**Activity**: Scan the lines below for "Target" and copy the matches.

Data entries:
▬▬▬▬▬▬▬▬▬▬

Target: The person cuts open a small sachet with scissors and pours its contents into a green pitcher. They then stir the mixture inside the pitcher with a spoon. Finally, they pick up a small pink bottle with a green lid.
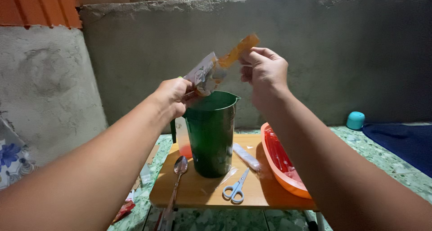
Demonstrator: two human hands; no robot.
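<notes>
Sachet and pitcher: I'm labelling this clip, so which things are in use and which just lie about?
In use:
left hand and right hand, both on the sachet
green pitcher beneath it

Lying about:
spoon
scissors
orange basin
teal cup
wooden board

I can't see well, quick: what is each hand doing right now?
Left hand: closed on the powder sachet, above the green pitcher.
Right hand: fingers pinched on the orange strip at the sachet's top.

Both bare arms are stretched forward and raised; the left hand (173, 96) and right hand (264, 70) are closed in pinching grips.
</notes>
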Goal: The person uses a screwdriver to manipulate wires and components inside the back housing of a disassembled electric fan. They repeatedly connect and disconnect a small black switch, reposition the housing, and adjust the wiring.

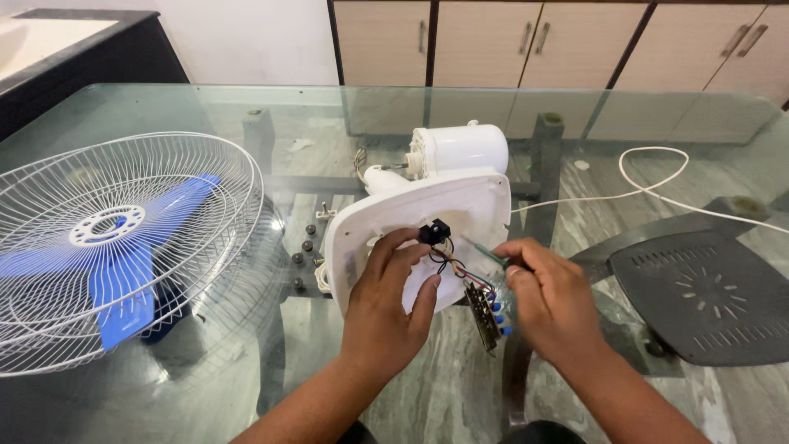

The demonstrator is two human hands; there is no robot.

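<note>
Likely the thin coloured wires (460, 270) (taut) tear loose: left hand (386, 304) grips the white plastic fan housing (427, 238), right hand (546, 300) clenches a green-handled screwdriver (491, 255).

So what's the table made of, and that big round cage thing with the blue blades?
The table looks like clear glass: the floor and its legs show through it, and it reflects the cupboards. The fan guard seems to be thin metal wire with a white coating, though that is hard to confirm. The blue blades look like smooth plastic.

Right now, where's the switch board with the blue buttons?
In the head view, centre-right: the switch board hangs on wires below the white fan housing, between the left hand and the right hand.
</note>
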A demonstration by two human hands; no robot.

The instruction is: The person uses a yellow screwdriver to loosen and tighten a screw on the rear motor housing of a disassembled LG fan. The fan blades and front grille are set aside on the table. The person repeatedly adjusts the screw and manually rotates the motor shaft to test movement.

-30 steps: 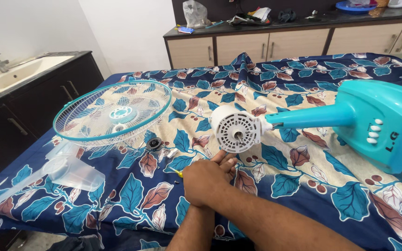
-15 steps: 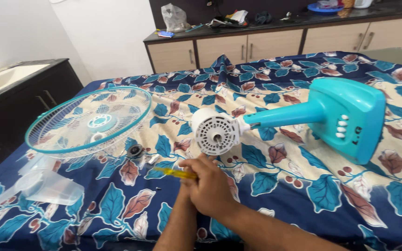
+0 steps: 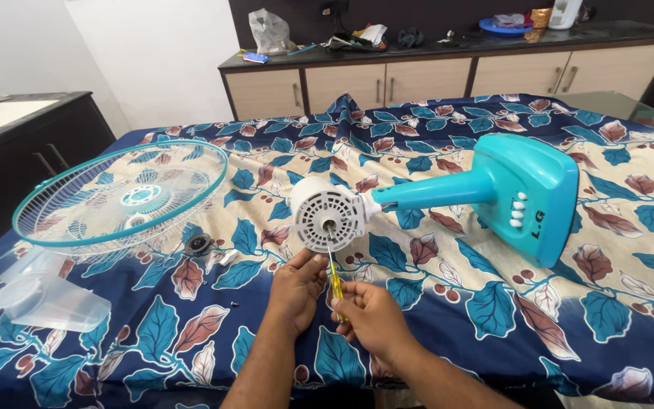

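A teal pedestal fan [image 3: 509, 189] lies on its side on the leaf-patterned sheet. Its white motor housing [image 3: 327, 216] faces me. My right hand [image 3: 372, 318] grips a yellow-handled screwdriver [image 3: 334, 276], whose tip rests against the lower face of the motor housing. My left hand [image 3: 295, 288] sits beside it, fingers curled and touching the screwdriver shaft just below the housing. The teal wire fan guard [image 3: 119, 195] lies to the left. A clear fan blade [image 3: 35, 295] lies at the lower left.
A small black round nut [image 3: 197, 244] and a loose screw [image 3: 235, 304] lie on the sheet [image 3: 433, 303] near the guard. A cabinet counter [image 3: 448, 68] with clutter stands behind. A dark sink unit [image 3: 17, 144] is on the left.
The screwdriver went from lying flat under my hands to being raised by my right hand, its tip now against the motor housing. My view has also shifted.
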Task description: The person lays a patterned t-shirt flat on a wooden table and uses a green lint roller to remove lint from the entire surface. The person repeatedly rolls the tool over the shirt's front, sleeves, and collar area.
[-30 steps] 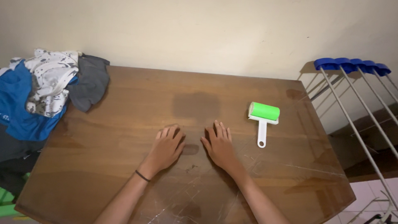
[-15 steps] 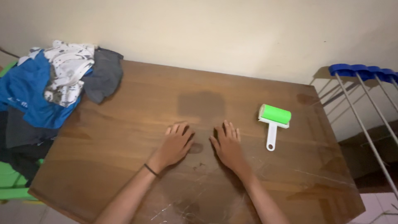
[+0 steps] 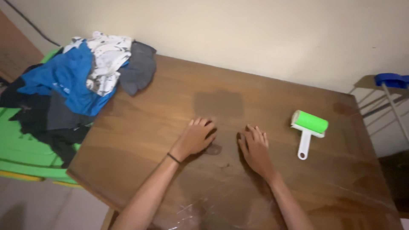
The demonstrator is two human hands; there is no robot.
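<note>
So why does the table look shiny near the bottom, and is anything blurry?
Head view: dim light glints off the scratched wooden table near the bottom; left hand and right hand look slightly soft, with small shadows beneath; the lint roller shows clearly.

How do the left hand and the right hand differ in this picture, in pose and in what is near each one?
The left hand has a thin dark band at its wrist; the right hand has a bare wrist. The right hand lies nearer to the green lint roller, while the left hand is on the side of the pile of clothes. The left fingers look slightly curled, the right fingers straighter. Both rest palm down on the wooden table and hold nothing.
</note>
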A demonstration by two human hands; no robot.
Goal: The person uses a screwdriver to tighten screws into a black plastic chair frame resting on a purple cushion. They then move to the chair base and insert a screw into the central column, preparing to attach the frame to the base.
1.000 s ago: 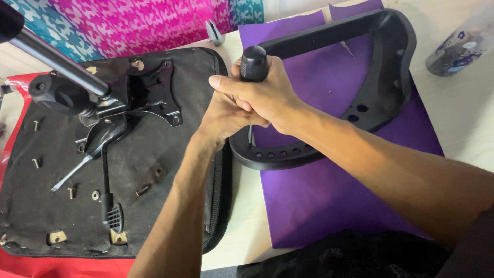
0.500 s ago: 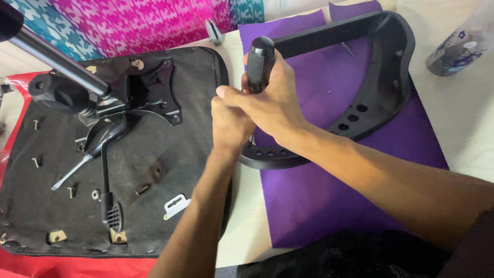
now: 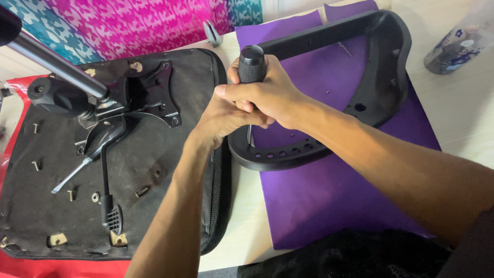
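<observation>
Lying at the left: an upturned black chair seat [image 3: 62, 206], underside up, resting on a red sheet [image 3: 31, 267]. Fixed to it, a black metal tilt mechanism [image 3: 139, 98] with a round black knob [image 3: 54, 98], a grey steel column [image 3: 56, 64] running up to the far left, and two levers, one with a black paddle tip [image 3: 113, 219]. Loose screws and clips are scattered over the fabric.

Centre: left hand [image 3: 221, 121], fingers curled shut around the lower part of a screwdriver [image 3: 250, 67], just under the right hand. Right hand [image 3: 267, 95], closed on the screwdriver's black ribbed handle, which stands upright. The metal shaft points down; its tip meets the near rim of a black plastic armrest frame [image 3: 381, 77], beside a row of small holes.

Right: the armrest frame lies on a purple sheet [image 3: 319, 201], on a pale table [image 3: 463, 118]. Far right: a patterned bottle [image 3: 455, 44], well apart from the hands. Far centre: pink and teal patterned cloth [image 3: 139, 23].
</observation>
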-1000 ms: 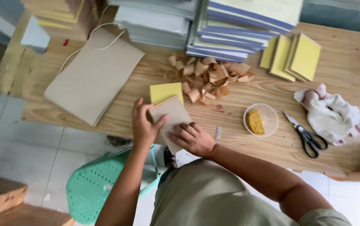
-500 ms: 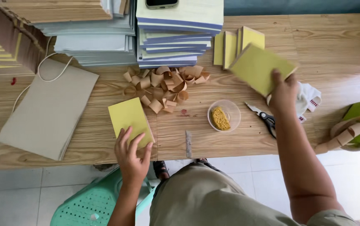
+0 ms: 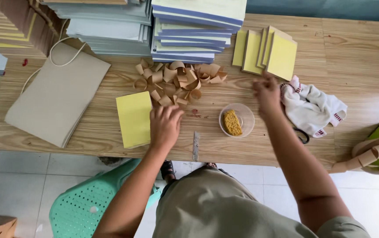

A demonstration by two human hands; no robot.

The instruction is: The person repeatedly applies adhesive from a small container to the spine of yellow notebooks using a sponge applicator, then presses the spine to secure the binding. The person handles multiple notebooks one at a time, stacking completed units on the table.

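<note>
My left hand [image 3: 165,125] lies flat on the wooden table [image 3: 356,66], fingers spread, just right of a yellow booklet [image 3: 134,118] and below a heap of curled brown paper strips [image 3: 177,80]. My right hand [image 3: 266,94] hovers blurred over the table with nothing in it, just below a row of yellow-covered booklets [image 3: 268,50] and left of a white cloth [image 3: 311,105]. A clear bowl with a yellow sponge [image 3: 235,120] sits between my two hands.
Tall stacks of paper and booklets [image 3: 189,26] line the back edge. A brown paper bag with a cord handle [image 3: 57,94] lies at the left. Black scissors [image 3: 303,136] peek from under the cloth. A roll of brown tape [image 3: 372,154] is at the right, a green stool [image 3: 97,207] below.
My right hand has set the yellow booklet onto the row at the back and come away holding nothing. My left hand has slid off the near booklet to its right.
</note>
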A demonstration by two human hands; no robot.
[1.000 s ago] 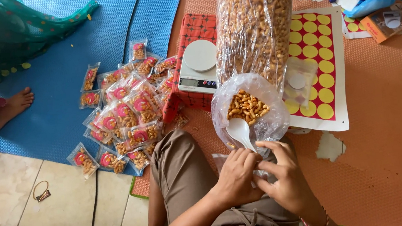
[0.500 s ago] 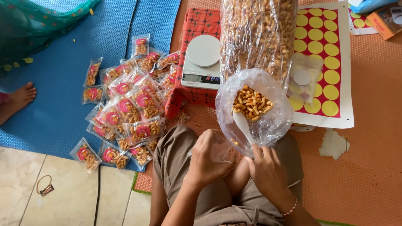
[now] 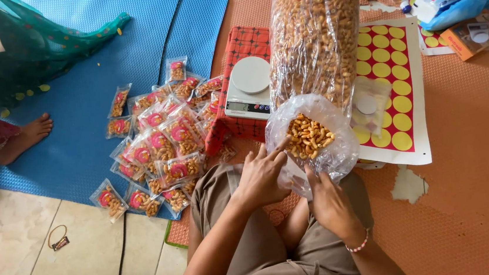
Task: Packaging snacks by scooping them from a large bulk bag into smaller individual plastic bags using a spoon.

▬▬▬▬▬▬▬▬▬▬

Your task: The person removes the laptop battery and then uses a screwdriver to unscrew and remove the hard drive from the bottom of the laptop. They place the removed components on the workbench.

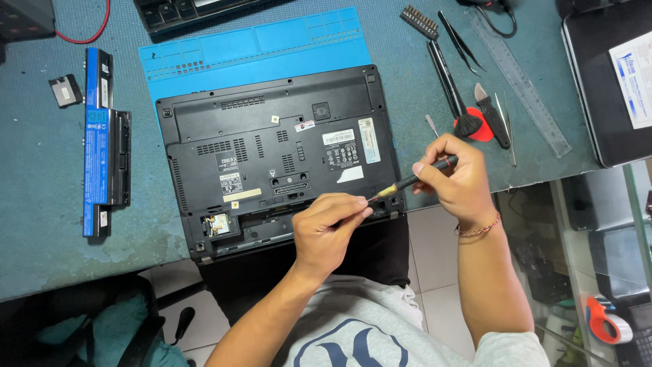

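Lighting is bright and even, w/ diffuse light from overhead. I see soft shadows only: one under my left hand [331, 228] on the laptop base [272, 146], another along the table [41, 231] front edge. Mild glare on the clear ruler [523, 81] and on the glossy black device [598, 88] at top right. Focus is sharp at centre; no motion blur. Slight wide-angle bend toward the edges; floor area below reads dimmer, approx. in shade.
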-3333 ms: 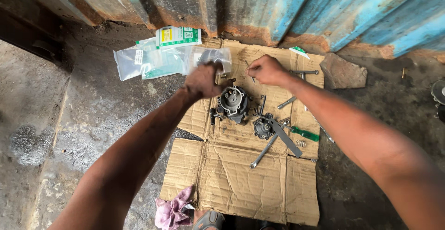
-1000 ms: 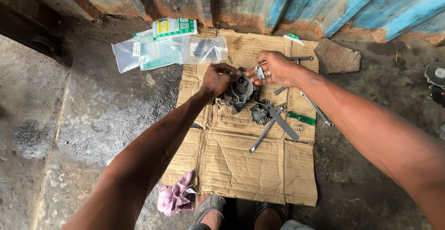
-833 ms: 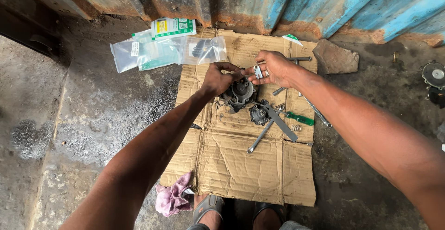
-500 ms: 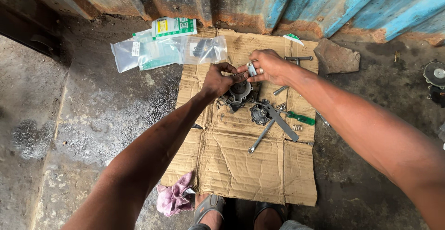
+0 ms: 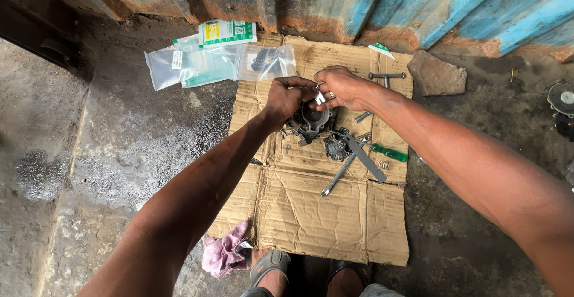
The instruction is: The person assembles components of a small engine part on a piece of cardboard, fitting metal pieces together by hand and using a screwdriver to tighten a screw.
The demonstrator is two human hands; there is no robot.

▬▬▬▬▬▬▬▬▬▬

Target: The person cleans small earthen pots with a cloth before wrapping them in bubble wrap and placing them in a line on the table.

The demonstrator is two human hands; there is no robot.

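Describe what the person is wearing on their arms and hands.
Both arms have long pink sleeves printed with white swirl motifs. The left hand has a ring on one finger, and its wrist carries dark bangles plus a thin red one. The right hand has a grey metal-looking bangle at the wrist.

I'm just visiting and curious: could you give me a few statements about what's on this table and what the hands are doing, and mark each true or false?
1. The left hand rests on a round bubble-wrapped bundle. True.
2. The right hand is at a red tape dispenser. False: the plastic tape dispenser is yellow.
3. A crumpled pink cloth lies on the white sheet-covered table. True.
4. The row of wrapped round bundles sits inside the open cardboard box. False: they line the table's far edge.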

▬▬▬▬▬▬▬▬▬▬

**Your response**:
Target: The person cuts open a small sachet with scissors and pours its contents into a green pitcher. They then stir the mixture inside the pitcher with a spoon. Finally, they pick up a small pink bottle with a green lid.
Target: The person cleans small earthen pots with a cloth before wrapping them in bubble wrap and placing them in a line on the table.

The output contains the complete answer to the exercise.